RE: 3.12.5 Target Errors

"Moussa Ba (moussaba)" <moussaba@xxxxxxxxxx> · Sat, 17 May 2014 07:44:37 +0000

> -----Original Message-----
> From: Nicholas A. Bellinger [mailto:nab@xxxxxxxxxxxxxxx]
> Sent: Friday, May 16, 2014 2:14 PM
> To: Moussa Ba (moussaba)
> Cc: Sagi Grimberg; target-devel@xxxxxxxxxxxxxxx; Nicholas Bellinger; Or
> Gerlitz; Jared Hulbert (jehulber); Yaron Haviv; roid@xxxxxxxxxxxx; Oren
> Duer
> Subject: Re: 3.12.5 Target Errors
> 
> On Fri, 2014-05-16 at 05:54 +0000, Moussa Ba (moussaba) wrote:
> > I am able to connect to the target without issues using a centos
> > initiator. It logins fast and I can run read/write fio without issues
> > on the same target. Trying to that from esx 5.5 though results in
> > continuous connection drops...Is there something special about the
> esx
> > Initiator?  I am running out of ideas.  I see similar issues with tgt
> > where it completely fails to login.
> >
> > I am running out of ideas...Any suggestion is welcome.
> >
> >
> > Target:
> > FW: 2.30.8000
> > Kernel:3.12.9+patches
> > ConnectX-3 cards are configured as Ethernet cards.
> >
> >  Initiator:
> >  FW 2.31.5050  (it was originally 2.11.500 but I upgraded it but
> failed
> >  to see any difference still seeing the same error)
> >  Driver: 1.9.10.0-1OEM.550.0.0.1331820
> >  Using iser mode
> >
> 
> Just FYI, I've previously encountered some stability issues with
> ConnectX-3's in ethernet mode using older versions of firmware..  On my
> current setup 2.30.8000 <-> 2.30.8000 has been stable in ethernet mode
> for some time, but it probably couldn't hurt to use matching FW
> versions
> on both sides..
> 
> Also, it's been reported offlist that running large MTUs with certain
> (non Mellanox) switches can result in various timeouts + instability.
> It would be worthwhile to verify those settings on both sides as well.
> 
> Mellanox folks..?  Any other ideas to help debug this..?
> 
> --nab

Looks like the issue was HardwareAcceleration in esx...Essentially we would get the timeouts when trying to create a VM Thick Provisioned Eager Zero which translated into esx sending a WRITE_SAME command.  Jared was doing a wireshark capture when he noticed that.  This reminded me that we had to disable the HardwareAcceleration in esx when we were doing VMMark last year.  By default, these values are enabled and LIO seems to advertise that it supports hardware acceleration based on the datastore characteristics in ESX.
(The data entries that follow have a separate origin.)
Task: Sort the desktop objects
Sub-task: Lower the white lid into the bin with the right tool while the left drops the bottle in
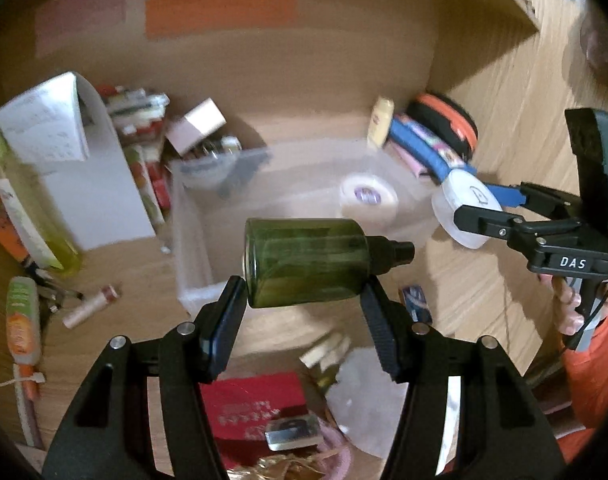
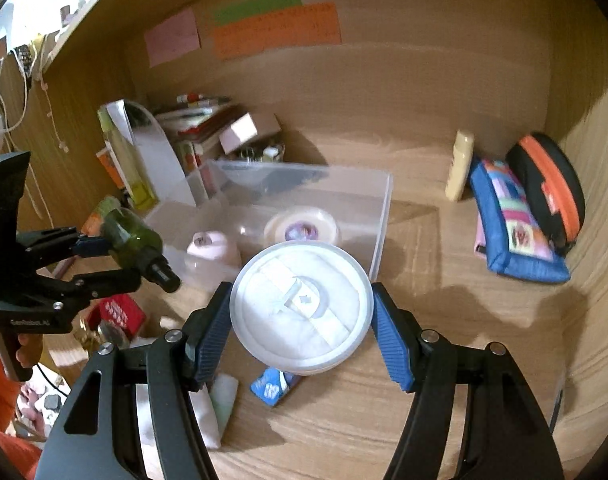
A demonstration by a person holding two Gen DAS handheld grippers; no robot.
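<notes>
Risk: green bottle [image 1: 304, 262] sideways in left hand-held gripper [image 1: 304, 304] may slip | right hand-held gripper [image 2: 299, 320] clamps round white case [image 2: 301, 308] | clear bin [image 2: 380, 216] just ahead; rim collision possible

Both grippers are black frames with triangular cut-outs in their arms and silver round screw heads at the pivots. The left gripper [image 1: 304, 300] carries dark, ribbed pads [image 1: 378, 328]; seen from the right wrist, small pale lettering, too blurred to read, runs along its side. The right gripper [image 2: 301, 332] has blue ribbed pads [image 2: 392, 344]. From the left wrist, its body shows white letters "DAS" and a small green light glows on the block above. A thin black cable hangs below its grip. The hand [image 1: 568, 312] on it comes out of an orange sleeve [image 1: 592, 380].
</notes>
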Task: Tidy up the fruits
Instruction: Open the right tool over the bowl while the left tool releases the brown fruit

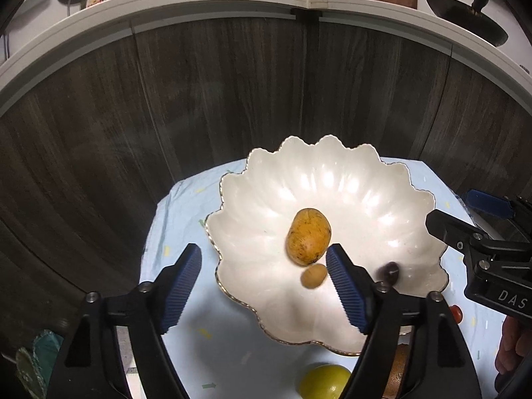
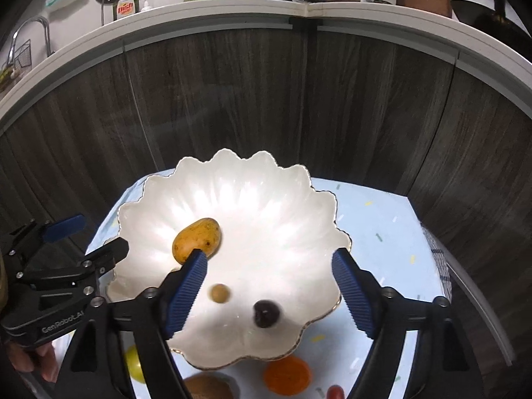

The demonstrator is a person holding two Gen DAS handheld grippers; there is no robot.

VMFS3.HardwareAcceleratedLocking
DataMover.HardwareAcceleratedMove
DataMover.HardwareAcceleratedInit

As soon as we disabled them, no more time out issues...  I believe WRITE_SAME/XCOPY and ATS only made it into LIO in 3.14?  The question I have is where does this information belong and how can one debug these issues...

P.S.:I am attaching the wireshark capture.

Moussa
Attachment:
wireshark-writesame.cap.gz

Description: wireshark-writesame.cap.gz